Embanked enclosure, Lackensillagh, Co. Waterford
Co. Waterford |
Enclosures
On a south-to-north spur of land in Lackensillagh, County Waterford, an oval patch of grass sits quietly within what remains of an earthen enclosure, its edges defined not by dramatic walls but by a scarp, a slope cut into the ground, that drops from a barely perceptible ten centimetres on the western side to a full metre on the eastern, downhill edge. That difference in height tells you something about how the land works here: the enclosure was shaped to the spur, making use of natural elevation, and what now reads as a gentle landform was once a deliberately bounded space.

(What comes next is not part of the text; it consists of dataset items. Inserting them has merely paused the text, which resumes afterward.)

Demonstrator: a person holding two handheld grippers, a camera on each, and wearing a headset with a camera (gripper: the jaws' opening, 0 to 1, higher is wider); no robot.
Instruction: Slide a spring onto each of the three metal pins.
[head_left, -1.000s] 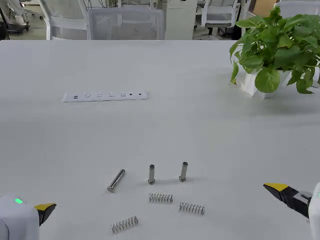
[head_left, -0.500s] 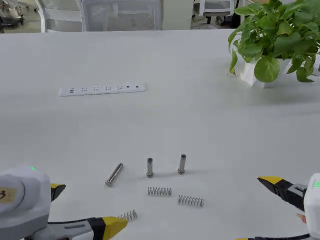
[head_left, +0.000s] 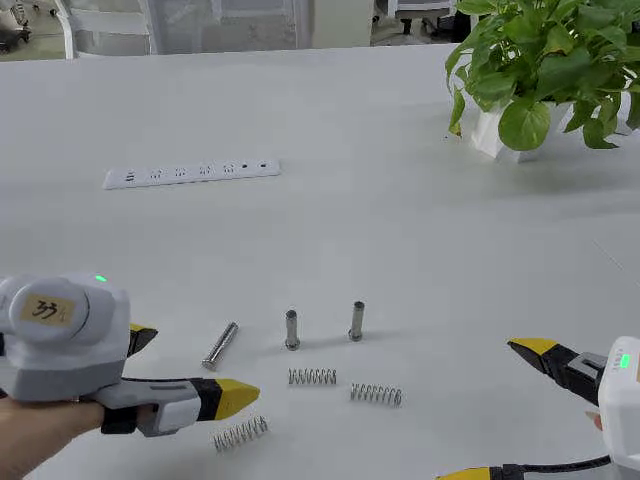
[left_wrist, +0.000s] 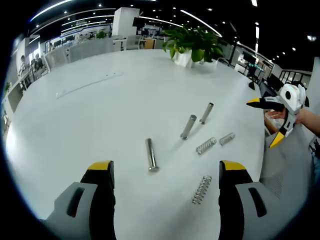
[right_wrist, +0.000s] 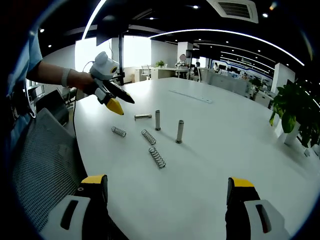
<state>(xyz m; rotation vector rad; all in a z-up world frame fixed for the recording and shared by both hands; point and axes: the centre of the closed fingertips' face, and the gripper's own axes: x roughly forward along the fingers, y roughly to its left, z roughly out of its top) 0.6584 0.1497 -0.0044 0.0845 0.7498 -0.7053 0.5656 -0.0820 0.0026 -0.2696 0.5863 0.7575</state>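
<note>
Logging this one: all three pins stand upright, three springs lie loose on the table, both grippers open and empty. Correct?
Not quite. The head view shows the left pin lying on its side; the middle pin and right pin stand upright. The springs lie loose; left gripper and right gripper are open and empty.

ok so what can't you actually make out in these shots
Right hand-held gripper: head view, its body is cut off by the right and bottom edges.
Potted plant: head view, cropped by the top and right edges; leaves hide most of its pot.
Power strip: head view, too small to read its sockets.
Springs: right gripper view, too small to count coils.
</note>
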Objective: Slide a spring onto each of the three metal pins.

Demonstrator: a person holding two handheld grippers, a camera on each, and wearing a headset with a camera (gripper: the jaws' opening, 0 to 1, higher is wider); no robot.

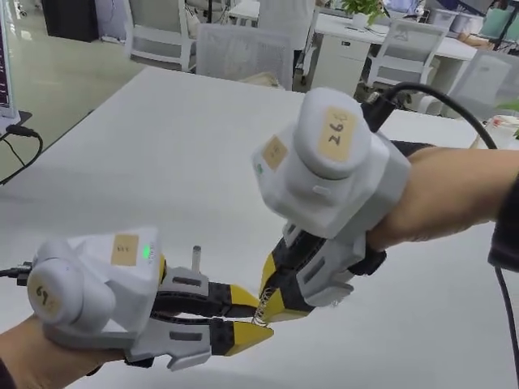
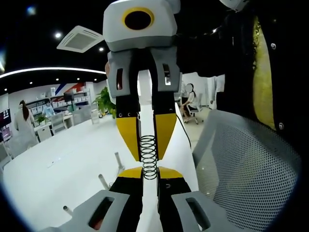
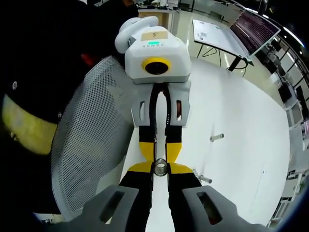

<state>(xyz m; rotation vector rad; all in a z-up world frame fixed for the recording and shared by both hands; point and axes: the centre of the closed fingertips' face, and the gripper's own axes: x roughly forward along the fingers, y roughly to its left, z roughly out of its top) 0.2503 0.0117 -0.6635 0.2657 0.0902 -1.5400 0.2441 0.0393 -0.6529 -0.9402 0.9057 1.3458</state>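
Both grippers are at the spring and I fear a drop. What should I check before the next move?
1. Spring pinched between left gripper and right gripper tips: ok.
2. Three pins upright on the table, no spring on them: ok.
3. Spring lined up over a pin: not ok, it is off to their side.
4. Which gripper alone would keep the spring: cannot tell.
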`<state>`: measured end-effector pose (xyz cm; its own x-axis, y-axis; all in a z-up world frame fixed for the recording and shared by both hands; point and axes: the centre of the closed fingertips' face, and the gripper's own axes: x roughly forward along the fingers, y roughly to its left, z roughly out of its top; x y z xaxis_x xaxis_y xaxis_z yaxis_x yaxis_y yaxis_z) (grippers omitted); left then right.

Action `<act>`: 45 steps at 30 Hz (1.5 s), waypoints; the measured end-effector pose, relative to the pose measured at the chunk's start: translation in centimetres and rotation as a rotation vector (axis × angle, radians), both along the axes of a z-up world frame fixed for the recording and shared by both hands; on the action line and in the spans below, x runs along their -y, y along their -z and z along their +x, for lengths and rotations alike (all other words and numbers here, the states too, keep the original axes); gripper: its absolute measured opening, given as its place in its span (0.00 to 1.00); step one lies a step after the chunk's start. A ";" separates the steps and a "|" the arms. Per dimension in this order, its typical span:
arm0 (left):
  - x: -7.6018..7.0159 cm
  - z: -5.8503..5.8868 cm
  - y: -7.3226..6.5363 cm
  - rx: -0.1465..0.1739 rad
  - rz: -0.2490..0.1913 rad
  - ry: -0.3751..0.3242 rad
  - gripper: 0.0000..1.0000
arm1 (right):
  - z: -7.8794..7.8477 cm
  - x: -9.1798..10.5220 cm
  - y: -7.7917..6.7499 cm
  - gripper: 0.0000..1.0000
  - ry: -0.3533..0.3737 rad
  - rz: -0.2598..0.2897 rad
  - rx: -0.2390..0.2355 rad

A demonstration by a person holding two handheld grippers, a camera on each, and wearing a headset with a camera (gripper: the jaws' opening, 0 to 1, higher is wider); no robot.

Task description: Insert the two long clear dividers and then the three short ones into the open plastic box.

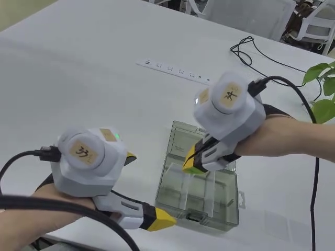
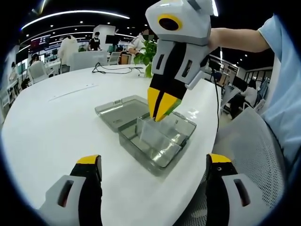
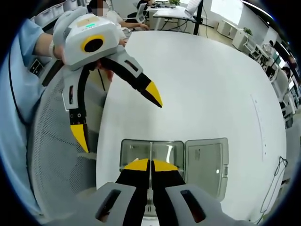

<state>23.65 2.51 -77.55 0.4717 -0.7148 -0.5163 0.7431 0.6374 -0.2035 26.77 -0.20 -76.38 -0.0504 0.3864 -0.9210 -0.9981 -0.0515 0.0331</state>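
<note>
While the open plastic box (image 1: 212,221) sits near the desk (image 1: 78,68) edge in front of the person, with its lid (image 1: 186,138) laid flat on the far side, the right gripper (image 1: 191,166) hangs directly above the tray, tips pointing down into it. Its jaws are pressed together, and the left gripper view shows their yellow tips meeting the top edge of an upright clear divider (image 2: 153,133) inside the tray; the gripper appears to pinch this divider, though the thin clear plastic makes the contact hard to confirm. In the right gripper view the seam between the closed jaws lines up with a divider line that runs parallel to the hinge, that is, along the tray's long axis; this suggests one of the long dividers, seating or already seated. Further clear walls cross the tray in the head view, but their number cannot be told.

The left gripper (image 1: 144,188) is held low on the near left, jaws spread wide and empty, with the box ahead of it and toward the person's right, apart from both tips.

Judgement: the coming move turns on the vertical line from the right tips into the tray's slots. The right gripper is the nearer one; the left could only steady the box.
</note>
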 end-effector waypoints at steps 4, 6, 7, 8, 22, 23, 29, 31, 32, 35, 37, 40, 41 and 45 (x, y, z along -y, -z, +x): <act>0.1 -0.1 0.1 -0.003 -0.002 0.001 0.93 | 0.2 0.0 0.3 0.02 0.008 -0.004 -0.001; 0.1 -0.1 0.1 -0.002 -0.001 0.005 0.93 | 0.2 -0.1 0.3 0.02 0.007 -0.002 0.000; 0.2 -0.1 0.2 -0.004 -0.002 0.005 0.93 | 0.2 -0.1 0.3 0.02 0.010 -0.001 -0.002; 0.2 -0.1 0.2 -0.006 -0.003 0.006 0.93 | 0.2 -0.2 0.4 0.02 0.011 0.000 -0.001; 0.3 -0.2 0.3 -0.012 -0.006 0.011 0.92 | 0.1 -0.4 1.3 0.02 0.004 -0.003 -0.009; 0.3 -0.2 0.3 -0.012 -0.005 0.010 0.92 | 0.0 -0.4 1.4 0.02 0.003 -0.004 -0.011; 0.3 -0.3 0.5 -0.018 -0.004 0.013 0.92 | 0.0 -0.5 2.0 0.02 -0.001 -0.012 -0.011; 0.3 -0.3 0.5 -0.018 -0.004 0.014 0.92 | 0.0 -0.5 2.2 0.02 -0.005 -0.018 -0.012; 0.3 -0.3 0.5 -0.018 -0.005 0.014 0.92 | 0.0 -0.5 2.3 0.02 -0.004 -0.019 -0.014; 0.3 -0.2 0.4 -0.017 -0.005 0.015 0.92 | 0.0 -0.6 2.6 0.02 -0.001 -0.029 -0.019; 0.3 -0.2 0.4 -0.016 -0.006 0.014 0.92 | 0.0 -0.6 2.9 0.02 -0.003 -0.038 -0.019; 0.3 -0.2 0.4 -0.015 -0.007 0.014 0.92 | 0.0 -0.6 3.3 0.02 -0.001 -0.049 -0.023; 0.3 -0.2 0.4 -0.016 -0.007 0.014 0.92 | 0.1 -0.5 3.3 0.02 0.001 -0.051 -0.024; 0.3 -0.2 0.4 -0.016 -0.005 0.015 0.91 | 0.0 -0.5 3.8 0.02 0.000 -0.061 -0.024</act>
<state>23.47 2.23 -77.94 0.4529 -0.7244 -0.5197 0.7491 0.6253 -0.2187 26.73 0.32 -80.16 -0.0730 0.3293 -0.9414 -0.9970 -0.0484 0.0604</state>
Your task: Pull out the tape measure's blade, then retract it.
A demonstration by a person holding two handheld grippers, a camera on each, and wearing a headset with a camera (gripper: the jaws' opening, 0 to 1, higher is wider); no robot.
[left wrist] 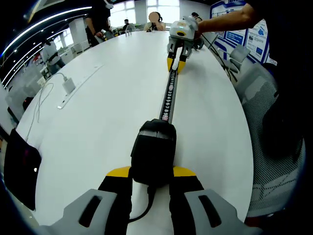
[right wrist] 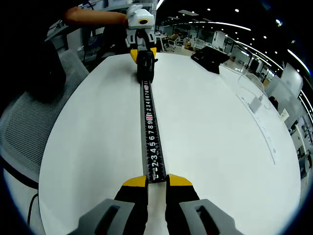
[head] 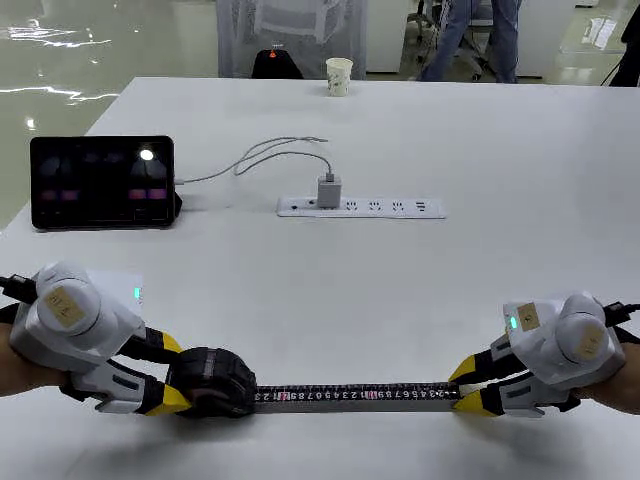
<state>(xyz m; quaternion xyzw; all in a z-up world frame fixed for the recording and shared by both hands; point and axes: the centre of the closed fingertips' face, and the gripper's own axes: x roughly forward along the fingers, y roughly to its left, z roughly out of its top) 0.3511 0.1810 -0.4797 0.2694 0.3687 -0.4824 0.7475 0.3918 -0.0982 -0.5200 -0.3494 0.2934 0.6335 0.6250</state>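
Tape measure case [head: 212, 382] is clamped between the left gripper [head: 172, 373] jaws. The right gripper [head: 465, 386] jaws pinch the tip of the blade [head: 355, 394], which lies extended on the table [head: 450, 270].

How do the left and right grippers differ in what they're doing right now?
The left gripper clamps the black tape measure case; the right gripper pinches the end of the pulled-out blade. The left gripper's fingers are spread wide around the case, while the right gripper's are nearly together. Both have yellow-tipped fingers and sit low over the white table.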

The Ordnance Survey six-inch map of 1840 recorded the feature as an oval embanked enclosure with external dimensions of roughly 55 metres north to south and 44 metres east to west, and it incorporated what appears to have been a road bank along its south-eastern to southern edge. The interior oval, as it survives on the ground, is somewhat smaller, measuring approximately 33 metres by 24 metres, suggesting that the outer earthworks have eroded or been obscured over time. Embanked enclosures of this type are found across Ireland and can date from prehistory through to the early medieval period, though without excavation it is rarely possible to assign a confident date to any individual example. A farm lane running east to west has cut through the southern end of the enclosure, truncating it by around 14 metres, which means the full circuit of the original boundary can no longer be traced on the southern side.